Today, manufacturers’ field maintenance is often more reactive than proactive, which can lead to costly downtime and repairs. Historically, data warehouses have provided a performant, highly structured lens into historical reporting but have left users wanting for effective predictive solutions. However, the Databricks Data Intelligence Platform allows businesses to implement both historical and predictive analysis on the same copy of their data. Manufacturers can leverage predictive maintenance solutions to identify and address potential issues before they become business critical customer facing problems. Databricks provides end-to-end machine learning solutions including tools for data preparation, model training, and root cause analysis reporting. This blog aims to shed light on how to implement predictive solutions for IoT anomaly detection with a unified and scalable approach.

Problem Statement

Scaling existing codebases and skill sets is a key theme in developing IoT predictive maintenance solutions given the massive data volumes involved. We often see businesses experience an increase in defect rates without a clear explanation. While there may already be a team of data scientists who are skilled in using Pandas for data manipulation and analysis on small subsets of their data - for example, analyzing particularly notable trips one at a time - these teams can easily apply their existing code to their entire large-scale IoT dataset by using Databricks. In the examples below, we’ll highlight how to deploy Pandas code in an easily distributable way, without data scientists having to learn a completely new set of tools and technologies to develop and maintain the solution. Additionally, ML experimentation often runs in silos, with data scientists working locally and manually on their own machines on different copies of data. This can lead to a lack of reproducibility and collaboration, making it difficult to run ML efforts across an organization. Databricks addresses this challenge by enabling MLflow, an open-source tool for unified machine learning model experimentation, registry, and deployment. With MLflow, data scientists can easily track and reproduce their experiments, as well as deploy their models into production.
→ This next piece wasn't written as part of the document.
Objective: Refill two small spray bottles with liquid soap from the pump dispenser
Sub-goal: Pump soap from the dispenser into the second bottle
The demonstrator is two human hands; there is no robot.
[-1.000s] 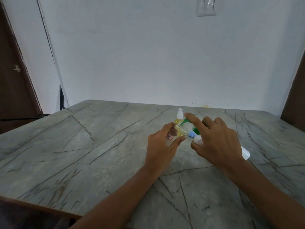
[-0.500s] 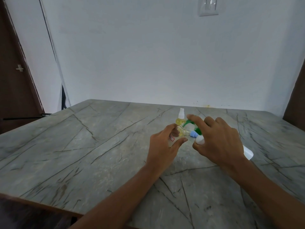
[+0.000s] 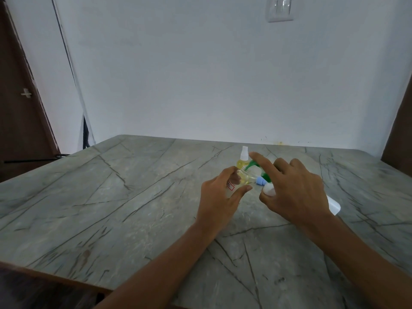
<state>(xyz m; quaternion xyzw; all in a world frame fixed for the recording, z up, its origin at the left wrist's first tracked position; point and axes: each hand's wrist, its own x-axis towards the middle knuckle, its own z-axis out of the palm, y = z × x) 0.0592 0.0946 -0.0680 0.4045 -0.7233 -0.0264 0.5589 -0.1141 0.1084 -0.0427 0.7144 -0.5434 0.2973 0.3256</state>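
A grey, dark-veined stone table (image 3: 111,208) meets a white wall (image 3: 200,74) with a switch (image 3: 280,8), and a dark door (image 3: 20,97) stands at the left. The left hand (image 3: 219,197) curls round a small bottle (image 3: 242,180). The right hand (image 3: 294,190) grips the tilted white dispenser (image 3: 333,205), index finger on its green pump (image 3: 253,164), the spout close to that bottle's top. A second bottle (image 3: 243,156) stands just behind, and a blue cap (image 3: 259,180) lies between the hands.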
Example 1: Running Existing Anomaly Detection Code on Databricks

To illustrate how to use Databricks for IoT anomaly detection, let's consider a dataset of sensor data from a fleet of engines. The dataset includes sensor readings such as temperature, pressure, and oil density, as well as a label indicating whether or not each data point signaled a defect. For this example, we’ll take the existing code that runs on a subset of our data. Our aim is to migrate some existing, single node code which we’ll eventually run in parallel across a Spark cluster. Even before we scale our code, we get the benefits of a collaborative interface that enables tooling such as in-notebook dashboarding for exploratory analysis, and Databricks Assistant for code writing and troubleshooting.

In this example, we copy Pandas code into a Databricks notebook with one simple addition for reading the table from our organization’s unified data lake, and immediately get a point and click interface for exploring our data:

import pandas as pd
pandas_bronze ='sensor_bronze_table').toPandas()
encoded_factory = pd.get_dummies(pandas_bronze['factory_id'], prefix='ohe')
pandas_bronze.drop('factory_id', axis=1)
features = pd.concat(encoded_factory, axis=1)
features['rolling_mean_density'] = features[density].shift(1).ewm(5).mean()
features = features.fillna(method='ffill')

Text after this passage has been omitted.